WHAT YOU SHOULD DO:
Could the data below be retyped exactly, without its pictures?

SUPPLIED DATA:

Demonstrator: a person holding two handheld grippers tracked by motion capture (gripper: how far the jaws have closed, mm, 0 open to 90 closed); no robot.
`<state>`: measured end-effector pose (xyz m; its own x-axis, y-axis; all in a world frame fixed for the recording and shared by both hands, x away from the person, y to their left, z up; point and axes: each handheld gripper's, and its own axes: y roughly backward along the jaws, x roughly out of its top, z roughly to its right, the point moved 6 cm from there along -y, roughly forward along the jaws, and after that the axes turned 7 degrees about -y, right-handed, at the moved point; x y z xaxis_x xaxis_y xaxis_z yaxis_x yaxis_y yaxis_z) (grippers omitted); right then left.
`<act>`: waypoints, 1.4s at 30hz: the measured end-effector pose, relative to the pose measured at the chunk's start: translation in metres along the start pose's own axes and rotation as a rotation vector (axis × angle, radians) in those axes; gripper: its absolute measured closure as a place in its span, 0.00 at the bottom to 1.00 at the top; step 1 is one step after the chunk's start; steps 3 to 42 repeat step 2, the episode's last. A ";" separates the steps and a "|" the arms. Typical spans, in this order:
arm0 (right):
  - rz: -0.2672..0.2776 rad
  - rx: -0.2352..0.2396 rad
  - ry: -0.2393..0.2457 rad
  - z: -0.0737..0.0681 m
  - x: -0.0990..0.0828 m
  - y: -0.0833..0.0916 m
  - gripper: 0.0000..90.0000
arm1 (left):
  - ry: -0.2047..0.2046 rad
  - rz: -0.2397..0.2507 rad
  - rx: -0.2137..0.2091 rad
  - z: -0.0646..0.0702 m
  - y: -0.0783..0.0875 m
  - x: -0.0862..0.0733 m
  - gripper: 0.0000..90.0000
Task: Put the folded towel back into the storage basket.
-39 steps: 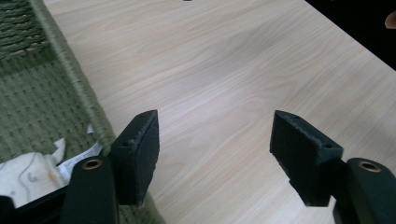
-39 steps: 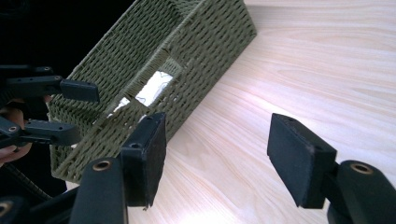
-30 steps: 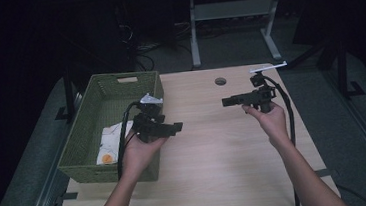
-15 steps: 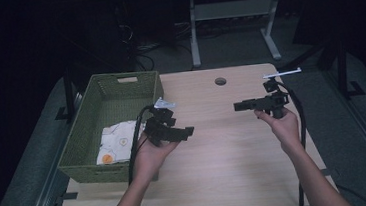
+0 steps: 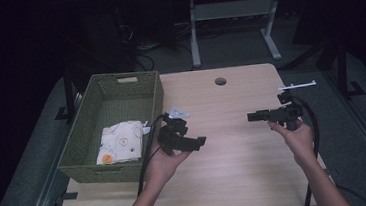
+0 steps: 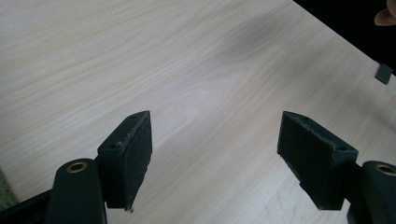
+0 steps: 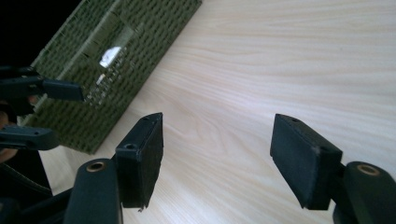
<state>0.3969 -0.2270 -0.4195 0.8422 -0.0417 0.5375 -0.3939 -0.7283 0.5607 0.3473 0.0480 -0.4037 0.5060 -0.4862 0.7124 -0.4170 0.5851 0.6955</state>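
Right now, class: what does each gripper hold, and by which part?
Nothing. The left gripper and the right gripper both stand open over bare table.

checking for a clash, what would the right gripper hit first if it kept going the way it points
Probably the left gripper, which lies ahead of the right gripper; behind it stands the green woven basket. Depth is unclear.

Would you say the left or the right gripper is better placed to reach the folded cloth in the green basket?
Left, probably. The left gripper, jaws open and empty, hovers right beside the basket holding the folded cloth; the right gripper sits across the table.
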 end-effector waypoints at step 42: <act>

RESPONSE:
Demonstrator: a person holding two handheld grippers tracked by motion capture (gripper: how far the jaws have closed, mm, 0 open to 90 closed); no robot.
`<state>`: measured end-effector pose (xyz m; its own x-axis, y-axis; all in a world frame fixed for the recording and shared by both hands, x away from the person, y to their left, z up; point and axes: each handheld gripper's, and its own axes: y roughly backward along the jaws, x roughly out of its top, z roughly to its right, the point moved 6 cm from there along -y, roughly forward along the jaws, and after that the axes turned 7 degrees about -y, right-handed, at the moved point; x y z xaxis_x xaxis_y xaxis_z yaxis_x yaxis_y yaxis_z) (grippers omitted); right then left.
`<act>`: waypoints, 1.4s at 30hz: the measured end-effector pose, relative to the pose measured at the chunk's start: translation in metres along the start pose's own axes and rotation as a rotation vector (axis × angle, radians) in those axes; gripper: its absolute measured closure as a place in its span, 0.00 at the bottom to 1.00 at the top; step 1 is one step after the chunk's start; steps 3 to 42 repeat step 2, the episode's last. A ";" separates the steps and a "|" the arms. Typical spans, in this order:
arm0 (right):
  - rz: -0.2672..0.2776 rad
  - rx: -0.2352..0.2396 rad
  - ry: -0.2393..0.2457 rad
  - z: -0.0737..0.0681 m
  - x: -0.0990..0.0828 m
  - y: -0.0833..0.0916 m
  - gripper: 0.0000..90.0000
arm1 (left):
  - ry: -0.2047..0.2046 rad
  - rz: -0.2397..0.2507 rad
  - rx: -0.2137..0.2091 rad
  - z: -0.0646..0.0702 m
  - y: -0.0783..0.0875 m
  - x: -0.0862..0.0733 m
  - gripper: 0.0000..90.0000
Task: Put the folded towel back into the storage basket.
-39 steps: 
-39 steps: 
-30 steps: 
-15 steps: 
+0 steps: 
+0 steps: 
+0 steps: 
<state>0.3969 -0.2270 -0.4195 0.8422 -0.0417 0.5375 -0.3939 -0.7283 0.5607 0.3473 0.0480 -0.4037 0.5060 -0.4862 0.7124 -0.4170 0.5851 0.6955</state>
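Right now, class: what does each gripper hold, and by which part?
Nothing. The left gripper and the right gripper both stand open over bare table.

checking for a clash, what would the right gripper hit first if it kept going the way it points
Probably the left gripper, which lies ahead of the right gripper; behind it stands the green woven basket. Depth is unclear.

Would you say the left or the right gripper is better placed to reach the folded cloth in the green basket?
Left, probably. The left gripper, jaws open and empty, hovers right beside the basket holding the folded cloth; the right gripper sits across the table.
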 end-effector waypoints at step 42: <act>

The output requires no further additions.